TASK REQUIREMENTS ▸ Only one stretch of the data below is wanted: the lines from the one with "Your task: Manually" through the one with "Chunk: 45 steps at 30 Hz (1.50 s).", repeated exactly.

BEGIN RECORDS FOR THIS TASK

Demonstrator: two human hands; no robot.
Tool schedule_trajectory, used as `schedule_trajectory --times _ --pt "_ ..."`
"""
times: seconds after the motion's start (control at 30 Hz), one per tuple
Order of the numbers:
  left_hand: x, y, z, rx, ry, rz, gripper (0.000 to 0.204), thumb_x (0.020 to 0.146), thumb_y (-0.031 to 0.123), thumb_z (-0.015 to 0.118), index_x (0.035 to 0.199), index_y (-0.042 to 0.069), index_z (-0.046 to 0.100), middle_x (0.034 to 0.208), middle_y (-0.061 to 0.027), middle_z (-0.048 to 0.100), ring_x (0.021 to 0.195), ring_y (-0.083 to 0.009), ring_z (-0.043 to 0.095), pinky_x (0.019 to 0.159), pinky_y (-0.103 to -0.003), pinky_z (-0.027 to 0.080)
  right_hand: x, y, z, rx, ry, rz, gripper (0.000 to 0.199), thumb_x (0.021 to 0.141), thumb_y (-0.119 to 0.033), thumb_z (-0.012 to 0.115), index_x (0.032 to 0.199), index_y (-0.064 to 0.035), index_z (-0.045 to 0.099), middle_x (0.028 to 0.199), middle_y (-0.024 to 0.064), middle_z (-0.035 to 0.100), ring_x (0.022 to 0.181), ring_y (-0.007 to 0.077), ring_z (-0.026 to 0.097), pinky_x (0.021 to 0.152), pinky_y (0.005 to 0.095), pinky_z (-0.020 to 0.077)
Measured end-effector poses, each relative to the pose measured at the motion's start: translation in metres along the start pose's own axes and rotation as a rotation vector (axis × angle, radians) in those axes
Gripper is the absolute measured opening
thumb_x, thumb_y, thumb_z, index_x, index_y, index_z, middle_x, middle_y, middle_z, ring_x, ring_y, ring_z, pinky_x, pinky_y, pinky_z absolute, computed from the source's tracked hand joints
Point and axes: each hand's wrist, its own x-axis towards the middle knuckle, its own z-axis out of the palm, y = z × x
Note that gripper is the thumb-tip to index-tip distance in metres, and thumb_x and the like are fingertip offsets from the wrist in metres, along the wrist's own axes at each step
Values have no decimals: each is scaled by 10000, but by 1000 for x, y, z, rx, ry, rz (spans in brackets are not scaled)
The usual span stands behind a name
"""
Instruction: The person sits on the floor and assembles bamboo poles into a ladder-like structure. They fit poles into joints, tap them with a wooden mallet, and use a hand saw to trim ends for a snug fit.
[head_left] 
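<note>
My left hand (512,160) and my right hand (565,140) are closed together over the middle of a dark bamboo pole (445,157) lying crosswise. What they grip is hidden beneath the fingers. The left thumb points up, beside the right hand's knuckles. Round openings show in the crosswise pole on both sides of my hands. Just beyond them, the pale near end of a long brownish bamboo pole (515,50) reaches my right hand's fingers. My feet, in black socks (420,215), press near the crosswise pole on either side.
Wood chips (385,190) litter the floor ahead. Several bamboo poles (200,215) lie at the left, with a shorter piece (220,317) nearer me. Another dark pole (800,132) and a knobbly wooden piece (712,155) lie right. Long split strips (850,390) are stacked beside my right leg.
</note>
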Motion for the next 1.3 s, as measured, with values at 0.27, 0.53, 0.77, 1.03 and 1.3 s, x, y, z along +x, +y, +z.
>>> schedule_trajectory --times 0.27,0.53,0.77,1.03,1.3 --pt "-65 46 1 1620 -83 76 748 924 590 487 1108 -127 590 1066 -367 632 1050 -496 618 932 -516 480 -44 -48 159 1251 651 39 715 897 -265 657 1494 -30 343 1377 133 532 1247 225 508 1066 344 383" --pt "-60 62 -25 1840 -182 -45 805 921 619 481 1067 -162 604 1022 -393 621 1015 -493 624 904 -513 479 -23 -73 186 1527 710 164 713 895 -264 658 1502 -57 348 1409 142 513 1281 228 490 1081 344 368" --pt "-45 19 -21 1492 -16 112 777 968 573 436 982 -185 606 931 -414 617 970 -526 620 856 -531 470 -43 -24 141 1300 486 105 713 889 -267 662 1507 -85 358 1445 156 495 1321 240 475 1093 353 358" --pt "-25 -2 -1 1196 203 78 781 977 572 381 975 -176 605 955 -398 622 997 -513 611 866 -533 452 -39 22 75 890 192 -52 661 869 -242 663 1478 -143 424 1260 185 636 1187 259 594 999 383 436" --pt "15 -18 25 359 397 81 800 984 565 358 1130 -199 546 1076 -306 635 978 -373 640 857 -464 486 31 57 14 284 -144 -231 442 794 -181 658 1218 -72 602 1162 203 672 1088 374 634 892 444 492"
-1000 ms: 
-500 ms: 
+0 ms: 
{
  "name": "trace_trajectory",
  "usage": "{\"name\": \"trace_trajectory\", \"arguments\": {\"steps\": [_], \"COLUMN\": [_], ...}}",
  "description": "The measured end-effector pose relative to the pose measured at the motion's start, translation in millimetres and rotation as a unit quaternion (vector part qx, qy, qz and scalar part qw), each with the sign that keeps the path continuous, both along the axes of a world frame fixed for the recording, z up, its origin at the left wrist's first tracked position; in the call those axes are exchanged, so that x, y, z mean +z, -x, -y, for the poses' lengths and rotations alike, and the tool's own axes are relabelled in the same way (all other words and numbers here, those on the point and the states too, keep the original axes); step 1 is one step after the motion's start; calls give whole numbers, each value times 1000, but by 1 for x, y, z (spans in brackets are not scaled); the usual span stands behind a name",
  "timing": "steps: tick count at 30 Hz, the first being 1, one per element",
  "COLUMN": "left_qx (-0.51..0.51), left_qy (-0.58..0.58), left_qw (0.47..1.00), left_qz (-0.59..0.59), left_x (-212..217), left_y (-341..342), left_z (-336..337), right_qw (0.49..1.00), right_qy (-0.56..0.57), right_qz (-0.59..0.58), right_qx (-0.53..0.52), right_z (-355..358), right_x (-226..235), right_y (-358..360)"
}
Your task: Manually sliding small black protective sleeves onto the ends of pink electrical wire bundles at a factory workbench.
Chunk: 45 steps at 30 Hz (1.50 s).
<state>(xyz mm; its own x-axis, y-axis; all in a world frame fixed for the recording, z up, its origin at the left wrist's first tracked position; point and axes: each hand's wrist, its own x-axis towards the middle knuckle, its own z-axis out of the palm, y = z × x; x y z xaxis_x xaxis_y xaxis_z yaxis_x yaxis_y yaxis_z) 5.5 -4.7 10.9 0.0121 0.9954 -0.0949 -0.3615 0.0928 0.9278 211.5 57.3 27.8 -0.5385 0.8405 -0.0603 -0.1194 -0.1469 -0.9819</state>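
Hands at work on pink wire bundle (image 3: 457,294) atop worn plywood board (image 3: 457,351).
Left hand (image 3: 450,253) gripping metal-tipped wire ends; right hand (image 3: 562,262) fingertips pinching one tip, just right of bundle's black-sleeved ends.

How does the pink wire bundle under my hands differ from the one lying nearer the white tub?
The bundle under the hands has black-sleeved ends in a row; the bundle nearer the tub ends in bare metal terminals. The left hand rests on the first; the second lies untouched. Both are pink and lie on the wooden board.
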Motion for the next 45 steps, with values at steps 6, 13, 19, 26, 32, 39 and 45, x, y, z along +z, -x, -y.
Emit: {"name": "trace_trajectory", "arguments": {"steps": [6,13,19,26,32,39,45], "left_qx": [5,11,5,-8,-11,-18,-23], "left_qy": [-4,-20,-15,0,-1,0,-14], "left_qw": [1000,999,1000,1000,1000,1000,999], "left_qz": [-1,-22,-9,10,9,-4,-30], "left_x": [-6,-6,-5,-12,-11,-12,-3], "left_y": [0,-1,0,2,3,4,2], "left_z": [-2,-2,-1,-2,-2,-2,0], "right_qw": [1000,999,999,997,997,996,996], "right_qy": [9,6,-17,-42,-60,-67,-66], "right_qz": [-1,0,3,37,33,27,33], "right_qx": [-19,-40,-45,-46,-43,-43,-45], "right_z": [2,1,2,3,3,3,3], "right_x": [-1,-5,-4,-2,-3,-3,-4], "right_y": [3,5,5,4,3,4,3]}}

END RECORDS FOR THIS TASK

SOLUTION TO THIS TASK ▸
Your task: Manually sliding small black protective sleeves onto the ends of pink electrical wire bundles at a factory workbench.
Chunk: 45 steps at 30 Hz (1.50 s).

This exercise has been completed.